O resultado é o universo como hoje o vemos. Interessante é que os fossos cavados pelo pecado, por sua vez, são invisíveis para nós. Ou seja, perdemos a visão da realidade unitária. A realidade “física” é percebida por nós, mas sem a realidade “espiritual” que lhe dá significado e profundidade. O pecado abriu nossos olhos. O que vemos, no entanto, são as coisas separadas umas das outras, um universo desfigurado.
O céu ficou de um lado, a terra do outro. E nos acostumamos a vê-los separados. Depois, a pensá-los separados. Depois, que só existe o que vemos agora. A separação se completa, então, quando passamos a acreditar que só existe a terra. Sem céu. Além de ver mal, somos pretensiosos em relação ao que vemos. Dizemos que isso é tudo, que não há nada mais. E assim o céu foi banido da terra.

Reconciliação
A Bíblia conta a história de como Deus não deixou isso ficar assim. De como Ele bolou um projeto e o concretizou. De juntar de novo aquilo que o pecado separou. De juntar de novo aquilo que nós, agora agentes do pecado, separamos em nossa mente. E ela fala da reconciliação de Deus com o mundo em Jesus Cristo (2 Coríntios 5:17-21). E fala da esperança que move a criação inteira (Romanos 8:19-27), de um dia voltar a ser aquela unidade de céu e terra, tão poderosamente retratada na imagem da Nova Jerusalém, no fim do livro de Apocalipse.

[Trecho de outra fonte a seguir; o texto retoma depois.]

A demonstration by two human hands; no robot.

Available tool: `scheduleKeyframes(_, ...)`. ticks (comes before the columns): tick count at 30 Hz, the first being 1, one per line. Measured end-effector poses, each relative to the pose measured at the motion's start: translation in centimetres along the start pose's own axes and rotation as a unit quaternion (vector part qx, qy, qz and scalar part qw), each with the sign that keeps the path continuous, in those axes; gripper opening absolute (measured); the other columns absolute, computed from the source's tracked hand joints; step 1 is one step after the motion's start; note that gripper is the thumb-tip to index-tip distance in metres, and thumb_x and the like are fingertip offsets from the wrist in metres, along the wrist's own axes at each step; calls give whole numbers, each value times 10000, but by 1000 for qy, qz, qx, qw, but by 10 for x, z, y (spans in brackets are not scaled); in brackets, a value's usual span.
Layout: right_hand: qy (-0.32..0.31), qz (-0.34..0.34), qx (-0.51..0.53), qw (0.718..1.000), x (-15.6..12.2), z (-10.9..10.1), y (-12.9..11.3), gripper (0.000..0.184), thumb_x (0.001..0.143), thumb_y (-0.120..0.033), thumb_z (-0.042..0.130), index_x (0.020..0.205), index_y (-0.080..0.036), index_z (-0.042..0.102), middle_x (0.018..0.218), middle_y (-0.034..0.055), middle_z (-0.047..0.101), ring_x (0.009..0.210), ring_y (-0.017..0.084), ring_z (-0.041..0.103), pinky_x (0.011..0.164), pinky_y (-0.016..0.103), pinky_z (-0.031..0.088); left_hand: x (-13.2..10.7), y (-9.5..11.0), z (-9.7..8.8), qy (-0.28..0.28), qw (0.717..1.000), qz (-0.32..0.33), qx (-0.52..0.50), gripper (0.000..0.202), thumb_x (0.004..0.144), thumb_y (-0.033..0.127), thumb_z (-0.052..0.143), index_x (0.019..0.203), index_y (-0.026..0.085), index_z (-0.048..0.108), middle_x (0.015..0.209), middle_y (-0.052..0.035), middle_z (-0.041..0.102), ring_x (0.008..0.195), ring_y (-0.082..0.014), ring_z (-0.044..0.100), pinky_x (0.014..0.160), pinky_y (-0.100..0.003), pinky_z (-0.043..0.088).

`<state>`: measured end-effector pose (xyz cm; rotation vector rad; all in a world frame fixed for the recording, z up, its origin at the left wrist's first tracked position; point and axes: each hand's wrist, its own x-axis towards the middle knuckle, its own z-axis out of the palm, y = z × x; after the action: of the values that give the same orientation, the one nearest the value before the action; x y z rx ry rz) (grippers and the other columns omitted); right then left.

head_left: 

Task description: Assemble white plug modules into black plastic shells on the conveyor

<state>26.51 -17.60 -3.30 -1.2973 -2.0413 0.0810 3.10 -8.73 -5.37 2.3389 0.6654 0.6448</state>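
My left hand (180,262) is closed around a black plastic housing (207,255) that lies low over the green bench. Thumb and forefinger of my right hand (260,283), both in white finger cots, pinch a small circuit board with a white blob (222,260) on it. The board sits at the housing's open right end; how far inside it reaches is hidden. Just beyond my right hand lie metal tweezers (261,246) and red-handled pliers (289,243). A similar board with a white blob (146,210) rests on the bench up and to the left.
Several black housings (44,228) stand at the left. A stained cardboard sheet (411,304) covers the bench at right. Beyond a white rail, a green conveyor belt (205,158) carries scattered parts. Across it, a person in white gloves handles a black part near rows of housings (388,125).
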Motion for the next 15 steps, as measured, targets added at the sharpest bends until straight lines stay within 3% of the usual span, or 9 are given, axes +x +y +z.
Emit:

O desafio bem concreto para nós hoje, é: reconciliar na nossa mente aquilo que Deus está reconciliando na realidade em nós e à nossa volta, até os confins do universo. E já ir vivendo a partir dessa nova perspectiva. Ensaiar a vida no Jardim do Éden, na Nova Jerusalém, a vida como ela é e sempre foi no coração de Deus, insistindo em ver junto aquilo que jamais deveria ter sido separado.